In 1989, Gregory Piatetsky-Shapiro chairs and organises the first Knowledge Discovery in Databases (KDD) workshop . In 1995, it became the annual ACM SIGKDD Conference on Knowledge Discovery and Data Mining (KDD).
In September 1994 Business Week published a cover story on Database Marketing stating “Companies are collecting mountains of information about you, crunching it to predict how likely you are to buy a product, and using that knowledge to craft a marketing message precisely calibrated to get you to do so… An earlier flush of enthusiasm prompted by the spread of checkout scanners in the 1980s ended in widespread disappointment: Many companies were too overwhelmed by the sheer quantity of data to do anything useful with the information… Still, many companies believe they have no choice but to brave the database-marketing frontier.”

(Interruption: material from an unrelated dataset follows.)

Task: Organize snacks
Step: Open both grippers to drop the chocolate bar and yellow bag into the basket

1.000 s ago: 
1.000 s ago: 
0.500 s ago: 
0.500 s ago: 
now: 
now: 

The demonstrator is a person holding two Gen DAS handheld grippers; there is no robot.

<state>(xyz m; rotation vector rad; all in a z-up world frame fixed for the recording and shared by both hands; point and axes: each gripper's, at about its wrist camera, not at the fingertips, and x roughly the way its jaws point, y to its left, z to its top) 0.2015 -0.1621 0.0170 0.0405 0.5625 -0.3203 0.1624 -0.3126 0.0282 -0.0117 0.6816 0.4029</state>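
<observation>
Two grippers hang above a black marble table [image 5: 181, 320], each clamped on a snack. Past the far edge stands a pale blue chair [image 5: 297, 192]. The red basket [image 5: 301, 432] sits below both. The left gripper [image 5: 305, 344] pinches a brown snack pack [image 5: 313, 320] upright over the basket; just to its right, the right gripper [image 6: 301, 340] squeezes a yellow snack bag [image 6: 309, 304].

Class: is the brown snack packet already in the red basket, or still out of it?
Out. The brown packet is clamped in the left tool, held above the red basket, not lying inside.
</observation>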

In 1996, Members of the International Federation of Classification Societies (IFCS) met in Kobe, Japan, for their biennial conference and for the first time, the term ‘data science’ was used in the conference’s title (“Data science, classification, and related methods”). IFCS was founded by six countries and language-specific- classification societies in 1985. Publications by one of such societies – The Classification Society founded in 1964 made use of terms like data analysis, data mining and data science.

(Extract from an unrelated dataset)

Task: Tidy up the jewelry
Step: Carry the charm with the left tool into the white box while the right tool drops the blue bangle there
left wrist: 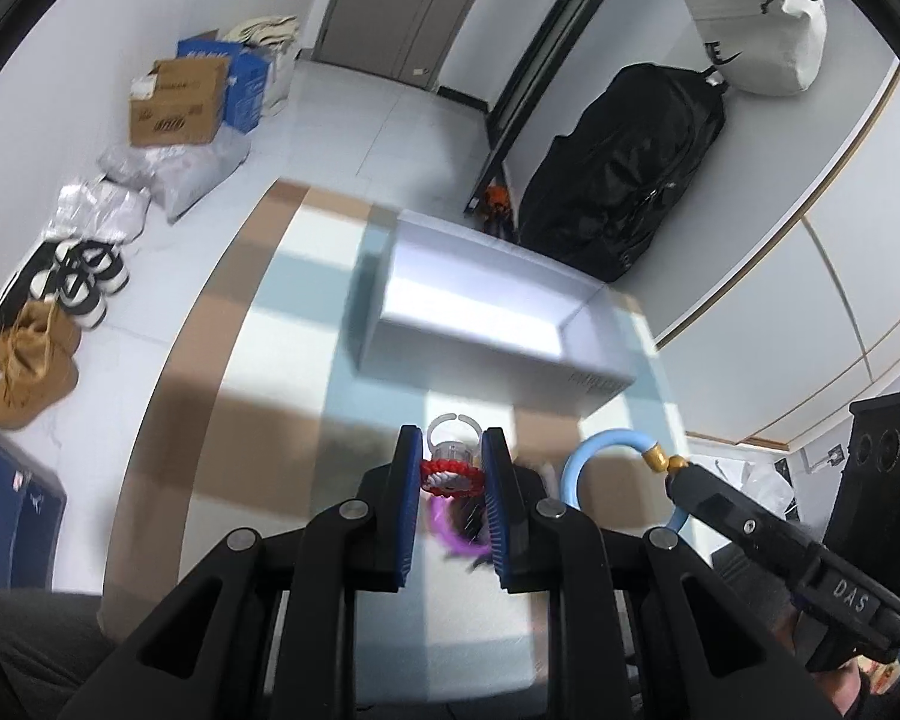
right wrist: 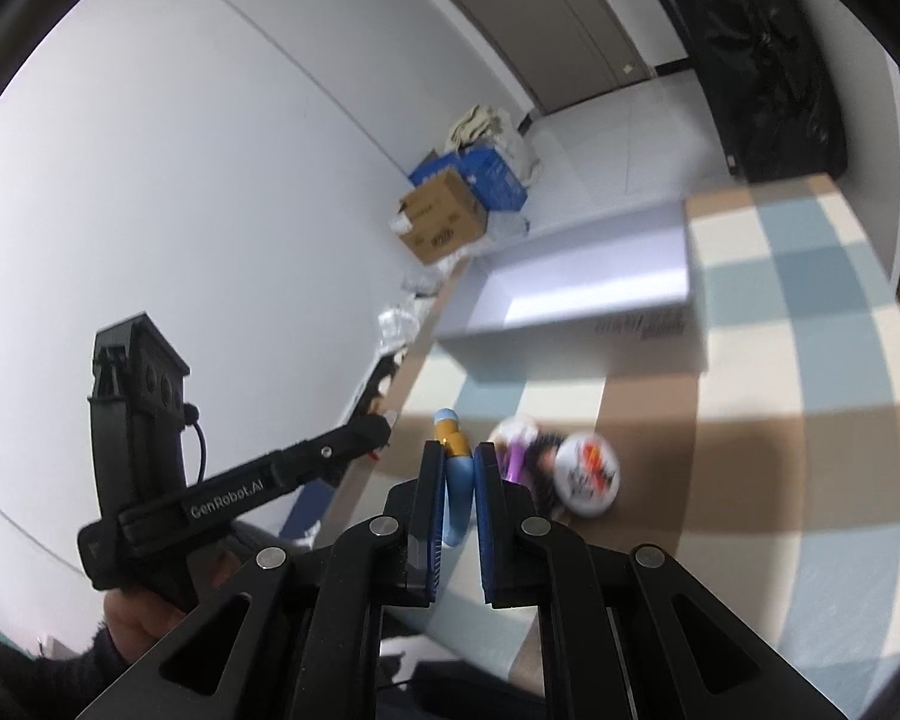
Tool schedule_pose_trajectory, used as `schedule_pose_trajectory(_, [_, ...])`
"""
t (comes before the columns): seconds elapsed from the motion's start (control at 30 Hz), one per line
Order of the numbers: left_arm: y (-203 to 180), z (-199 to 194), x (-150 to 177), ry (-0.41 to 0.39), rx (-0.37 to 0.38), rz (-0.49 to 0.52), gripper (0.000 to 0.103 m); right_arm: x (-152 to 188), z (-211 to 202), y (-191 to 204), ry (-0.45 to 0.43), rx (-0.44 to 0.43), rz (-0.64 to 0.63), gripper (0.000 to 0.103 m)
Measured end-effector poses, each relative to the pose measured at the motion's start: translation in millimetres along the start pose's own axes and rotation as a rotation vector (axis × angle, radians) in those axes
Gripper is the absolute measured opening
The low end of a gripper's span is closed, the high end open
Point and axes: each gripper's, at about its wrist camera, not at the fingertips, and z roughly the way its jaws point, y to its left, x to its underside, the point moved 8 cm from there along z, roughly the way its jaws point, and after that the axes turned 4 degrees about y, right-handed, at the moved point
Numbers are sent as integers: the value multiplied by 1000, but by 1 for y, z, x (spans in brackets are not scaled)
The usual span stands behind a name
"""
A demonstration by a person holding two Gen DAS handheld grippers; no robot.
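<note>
My left claw [left wrist: 450,474] pinches a red-and-white ring [left wrist: 450,473], right claw [right wrist: 457,468] pinches a blue bangle [right wrist: 457,486], both above the checked table [left wrist: 222,372]; white box [left wrist: 480,306] looks empty, purple bits etc. [right wrist: 519,450] left, so barely begun.

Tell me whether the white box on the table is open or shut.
Open. The white box has no lid on; both wrist views look straight down onto its bare floor inside the walls, with nothing visible in it.
</note>
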Motion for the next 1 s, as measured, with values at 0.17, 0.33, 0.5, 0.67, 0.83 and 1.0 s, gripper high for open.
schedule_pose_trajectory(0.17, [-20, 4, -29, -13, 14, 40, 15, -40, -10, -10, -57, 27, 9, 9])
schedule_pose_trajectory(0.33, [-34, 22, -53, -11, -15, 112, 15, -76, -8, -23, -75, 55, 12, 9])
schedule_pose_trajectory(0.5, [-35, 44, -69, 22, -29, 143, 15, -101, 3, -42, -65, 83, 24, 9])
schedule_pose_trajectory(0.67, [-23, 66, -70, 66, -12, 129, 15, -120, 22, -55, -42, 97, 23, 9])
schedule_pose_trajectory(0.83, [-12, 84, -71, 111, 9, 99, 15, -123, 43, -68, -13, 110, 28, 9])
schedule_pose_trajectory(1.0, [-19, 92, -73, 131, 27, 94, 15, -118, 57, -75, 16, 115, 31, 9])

1996, Usama Fayyad, Gregory Piatetsky-Shapiro and Padhraic Smyth wrote in their publication “From Data Mining to Knowledge Discovery in Databases” that Historically, the notion of finding useful patterns in data has been given a variety of names, including data mining, knowledge extraction, information discovery, information harvesting, data archaeology, and data pattern processing… In our view, KDD [Knowledge Discovery in Databases] refers to the overall process of discovering useful knowledge from data, and data mining refers to a particular step in this process. Data mining is the application of specific algorithms for extracting patterns from data… the additional steps in the KDD process, such as data preparation, data selection, data cleaning, incorporation of appropriate prior knowledge, and proper interpretation of the results of mining, are essential to ensure that useful knowledge is derived from the data. Blind application of data-mining methods (rightly criticized as data dredging in the statistical literature) can be a dangerous activity, easily leading to the discovery of meaningless and invalid patterns”.

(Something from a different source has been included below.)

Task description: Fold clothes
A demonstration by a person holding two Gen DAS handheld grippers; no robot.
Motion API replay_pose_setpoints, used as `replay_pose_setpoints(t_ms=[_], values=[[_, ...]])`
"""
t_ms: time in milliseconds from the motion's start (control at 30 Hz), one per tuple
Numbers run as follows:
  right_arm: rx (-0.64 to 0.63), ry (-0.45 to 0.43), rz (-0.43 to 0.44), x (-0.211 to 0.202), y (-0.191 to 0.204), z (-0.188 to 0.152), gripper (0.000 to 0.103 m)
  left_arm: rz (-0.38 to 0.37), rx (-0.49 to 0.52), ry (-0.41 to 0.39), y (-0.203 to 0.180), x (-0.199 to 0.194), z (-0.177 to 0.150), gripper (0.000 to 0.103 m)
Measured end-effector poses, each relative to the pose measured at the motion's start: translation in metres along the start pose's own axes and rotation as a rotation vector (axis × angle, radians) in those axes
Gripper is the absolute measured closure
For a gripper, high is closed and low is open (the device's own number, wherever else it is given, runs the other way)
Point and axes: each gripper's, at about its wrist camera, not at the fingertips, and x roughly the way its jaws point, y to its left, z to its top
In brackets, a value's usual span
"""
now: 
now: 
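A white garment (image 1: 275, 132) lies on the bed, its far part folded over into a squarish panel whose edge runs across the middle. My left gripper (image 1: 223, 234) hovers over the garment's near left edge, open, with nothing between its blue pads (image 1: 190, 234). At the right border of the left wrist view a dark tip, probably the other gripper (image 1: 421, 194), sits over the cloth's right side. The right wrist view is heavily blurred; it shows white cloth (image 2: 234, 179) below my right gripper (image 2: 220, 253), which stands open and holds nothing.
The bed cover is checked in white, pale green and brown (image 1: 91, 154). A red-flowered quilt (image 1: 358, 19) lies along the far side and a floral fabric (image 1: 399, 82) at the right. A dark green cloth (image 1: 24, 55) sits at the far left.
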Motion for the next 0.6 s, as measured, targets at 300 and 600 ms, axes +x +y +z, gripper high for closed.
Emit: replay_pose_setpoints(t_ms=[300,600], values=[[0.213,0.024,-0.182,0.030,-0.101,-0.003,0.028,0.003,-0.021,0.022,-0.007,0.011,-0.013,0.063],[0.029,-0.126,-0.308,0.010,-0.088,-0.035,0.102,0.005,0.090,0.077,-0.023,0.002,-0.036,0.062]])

In 1997, Professor C.F. Jeff Wu (currently at the Georgia Institute of Technology), called for the renaming of statistics to data science and statisticians be called data scientists during his inaugural lecture for the H. C. Carver, Chair in Statistics at the University of Michigan.
1997 The journal Data Mining and Knowledge Discovery is launched and the tile having data mining first of its two terms, reflects how data mining came to be the more popular way of designating “extracting information from large database”.
In December 1999, Jacob Zahavi was referenced by Knowledge@Wharton in “Mining Data for Nuggets of Knowledge” saying, “Conventional statistical methods work well with small data sets. Today’s databases, however, can involve millions of rows and scores of columns of data… Scalability is a huge issue in data mining. Another technical challenge is developing models that can do a better job analyzing data, detecting non-linear relationships and interaction between elements… Special data mining tools may have to be developed to address web-site decisions”.